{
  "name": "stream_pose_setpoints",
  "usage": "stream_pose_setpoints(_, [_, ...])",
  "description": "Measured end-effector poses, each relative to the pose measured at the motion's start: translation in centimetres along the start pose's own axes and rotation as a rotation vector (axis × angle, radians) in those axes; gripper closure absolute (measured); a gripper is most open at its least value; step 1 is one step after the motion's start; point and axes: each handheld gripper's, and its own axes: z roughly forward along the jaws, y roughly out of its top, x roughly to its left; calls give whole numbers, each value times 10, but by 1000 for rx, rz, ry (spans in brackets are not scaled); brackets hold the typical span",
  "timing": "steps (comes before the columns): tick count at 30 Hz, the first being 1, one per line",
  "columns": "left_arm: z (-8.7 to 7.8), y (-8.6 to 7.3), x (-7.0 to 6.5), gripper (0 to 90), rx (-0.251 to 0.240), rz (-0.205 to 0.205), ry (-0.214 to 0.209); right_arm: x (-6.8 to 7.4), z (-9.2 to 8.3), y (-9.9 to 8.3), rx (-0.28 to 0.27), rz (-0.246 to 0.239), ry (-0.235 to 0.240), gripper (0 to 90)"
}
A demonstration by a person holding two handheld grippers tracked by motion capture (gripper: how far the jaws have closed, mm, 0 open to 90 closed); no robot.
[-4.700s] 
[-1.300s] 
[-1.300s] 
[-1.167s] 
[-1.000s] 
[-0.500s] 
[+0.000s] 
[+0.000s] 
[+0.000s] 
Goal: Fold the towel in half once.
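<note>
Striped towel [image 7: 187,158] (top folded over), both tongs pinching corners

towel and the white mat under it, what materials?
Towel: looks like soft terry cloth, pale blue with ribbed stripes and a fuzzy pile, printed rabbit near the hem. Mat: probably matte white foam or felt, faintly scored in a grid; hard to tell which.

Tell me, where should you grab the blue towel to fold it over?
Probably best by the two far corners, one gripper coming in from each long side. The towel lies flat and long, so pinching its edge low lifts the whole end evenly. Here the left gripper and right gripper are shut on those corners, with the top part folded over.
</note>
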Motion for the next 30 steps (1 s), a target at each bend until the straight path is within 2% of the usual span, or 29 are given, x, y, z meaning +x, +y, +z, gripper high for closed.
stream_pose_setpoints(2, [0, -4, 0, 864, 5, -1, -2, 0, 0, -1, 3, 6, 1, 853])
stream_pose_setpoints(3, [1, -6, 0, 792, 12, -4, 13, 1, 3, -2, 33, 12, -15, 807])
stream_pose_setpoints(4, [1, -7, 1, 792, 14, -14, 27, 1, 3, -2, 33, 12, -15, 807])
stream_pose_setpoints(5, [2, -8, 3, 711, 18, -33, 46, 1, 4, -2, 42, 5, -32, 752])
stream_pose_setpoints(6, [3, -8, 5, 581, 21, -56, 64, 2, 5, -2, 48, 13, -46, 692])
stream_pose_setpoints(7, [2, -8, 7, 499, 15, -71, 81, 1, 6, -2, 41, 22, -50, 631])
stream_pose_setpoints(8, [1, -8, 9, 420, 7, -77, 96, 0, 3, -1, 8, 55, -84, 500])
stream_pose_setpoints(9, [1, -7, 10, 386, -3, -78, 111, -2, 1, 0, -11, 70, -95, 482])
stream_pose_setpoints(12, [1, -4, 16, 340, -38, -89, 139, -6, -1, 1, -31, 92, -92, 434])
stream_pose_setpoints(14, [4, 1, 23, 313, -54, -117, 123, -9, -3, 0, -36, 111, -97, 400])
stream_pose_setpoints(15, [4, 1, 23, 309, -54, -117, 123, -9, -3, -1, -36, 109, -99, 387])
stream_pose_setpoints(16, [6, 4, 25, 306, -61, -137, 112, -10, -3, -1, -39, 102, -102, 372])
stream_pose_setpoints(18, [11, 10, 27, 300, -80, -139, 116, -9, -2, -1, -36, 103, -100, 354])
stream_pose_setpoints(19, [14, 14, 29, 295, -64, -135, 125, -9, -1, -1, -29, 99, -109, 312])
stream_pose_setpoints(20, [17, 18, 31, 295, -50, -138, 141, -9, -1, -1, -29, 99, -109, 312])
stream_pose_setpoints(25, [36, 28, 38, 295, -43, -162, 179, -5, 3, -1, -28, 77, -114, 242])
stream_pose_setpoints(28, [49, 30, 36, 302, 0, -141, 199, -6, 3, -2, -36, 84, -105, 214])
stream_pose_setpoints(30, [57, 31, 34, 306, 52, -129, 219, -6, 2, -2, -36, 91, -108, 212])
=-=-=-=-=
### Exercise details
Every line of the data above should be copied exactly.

### Result
{
  "name": "stream_pose_setpoints",
  "usage": "stream_pose_setpoints(_, [_, ...])",
  "description": "Measured end-effector poses, each relative to the pose measured at the motion's start: translation in centimetres along the start pose's own axes and rotation as a rotation vector (axis × angle, radians) in those axes; gripper closure absolute (measured); a gripper is most open at its least value; step 1 is one step after the motion's start; point and axes: each handheld gripper's, and its own axes: z roughly forward along the jaws, y roughly out of its top, x roughly to its left; calls give whole numbers, each value times 10, but by 1000 for rx, rz, ry (spans in brackets are not scaled); brackets hold the typical span",
  "timing": "steps (comes before the columns): tick count at 30 Hz, the first being 1, one per line",
  "columns": "left_arm: z (-8.7 to 7.8), y (-8.6 to 7.3), x (-7.0 to 6.5), gripper (0 to 90), rx (-0.251 to 0.240), rz (-0.205 to 0.205), ry (-0.214 to 0.209); right_arm: x (-6.8 to 7.4), z (-9.2 to 8.3), y (-9.9 to 8.3), rx (-0.28 to 0.27), rz (-0.246 to 0.239), ry (-0.235 to 0.240), gripper (0 to 90)"
}
A demonstration by a person holding two handheld grippers tracked by motion capture (gripper: how far the jaws have closed, mm, 0 open to 90 closed); no robot.
[-4.700s] 
[-1.300s] 
[-1.300s] 
[-1.167s] 
[-1.000s] 
[-0.500s] 
[+0.000s] 
[+0.000s] 
[+0.000s] 
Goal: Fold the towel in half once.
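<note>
Striped towel [image 7: 187,158] (top folded over), both tongs pinching corners

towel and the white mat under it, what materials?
Towel: looks like soft terry cloth, pale blue with ribbed stripes and a fuzzy pile, printed rabbit near the hem. Mat: probably matte white foam or felt, faintly scored in a grid; hard to tell which.

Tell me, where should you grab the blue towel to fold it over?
Probably best by the two far corners, one gripper coming in from each long side. The towel lies flat and long, so pinching its edge low lifts the whole end evenly. Here the left gripper and right gripper are shut on those corners, with the top part folded over.
</note>
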Motion for the next 30 steps (1 s), a target at each bend until the straight path is within 2% of the usual span, or 29 are given, x, y, z meaning +x, +y, +z, gripper high for closed.
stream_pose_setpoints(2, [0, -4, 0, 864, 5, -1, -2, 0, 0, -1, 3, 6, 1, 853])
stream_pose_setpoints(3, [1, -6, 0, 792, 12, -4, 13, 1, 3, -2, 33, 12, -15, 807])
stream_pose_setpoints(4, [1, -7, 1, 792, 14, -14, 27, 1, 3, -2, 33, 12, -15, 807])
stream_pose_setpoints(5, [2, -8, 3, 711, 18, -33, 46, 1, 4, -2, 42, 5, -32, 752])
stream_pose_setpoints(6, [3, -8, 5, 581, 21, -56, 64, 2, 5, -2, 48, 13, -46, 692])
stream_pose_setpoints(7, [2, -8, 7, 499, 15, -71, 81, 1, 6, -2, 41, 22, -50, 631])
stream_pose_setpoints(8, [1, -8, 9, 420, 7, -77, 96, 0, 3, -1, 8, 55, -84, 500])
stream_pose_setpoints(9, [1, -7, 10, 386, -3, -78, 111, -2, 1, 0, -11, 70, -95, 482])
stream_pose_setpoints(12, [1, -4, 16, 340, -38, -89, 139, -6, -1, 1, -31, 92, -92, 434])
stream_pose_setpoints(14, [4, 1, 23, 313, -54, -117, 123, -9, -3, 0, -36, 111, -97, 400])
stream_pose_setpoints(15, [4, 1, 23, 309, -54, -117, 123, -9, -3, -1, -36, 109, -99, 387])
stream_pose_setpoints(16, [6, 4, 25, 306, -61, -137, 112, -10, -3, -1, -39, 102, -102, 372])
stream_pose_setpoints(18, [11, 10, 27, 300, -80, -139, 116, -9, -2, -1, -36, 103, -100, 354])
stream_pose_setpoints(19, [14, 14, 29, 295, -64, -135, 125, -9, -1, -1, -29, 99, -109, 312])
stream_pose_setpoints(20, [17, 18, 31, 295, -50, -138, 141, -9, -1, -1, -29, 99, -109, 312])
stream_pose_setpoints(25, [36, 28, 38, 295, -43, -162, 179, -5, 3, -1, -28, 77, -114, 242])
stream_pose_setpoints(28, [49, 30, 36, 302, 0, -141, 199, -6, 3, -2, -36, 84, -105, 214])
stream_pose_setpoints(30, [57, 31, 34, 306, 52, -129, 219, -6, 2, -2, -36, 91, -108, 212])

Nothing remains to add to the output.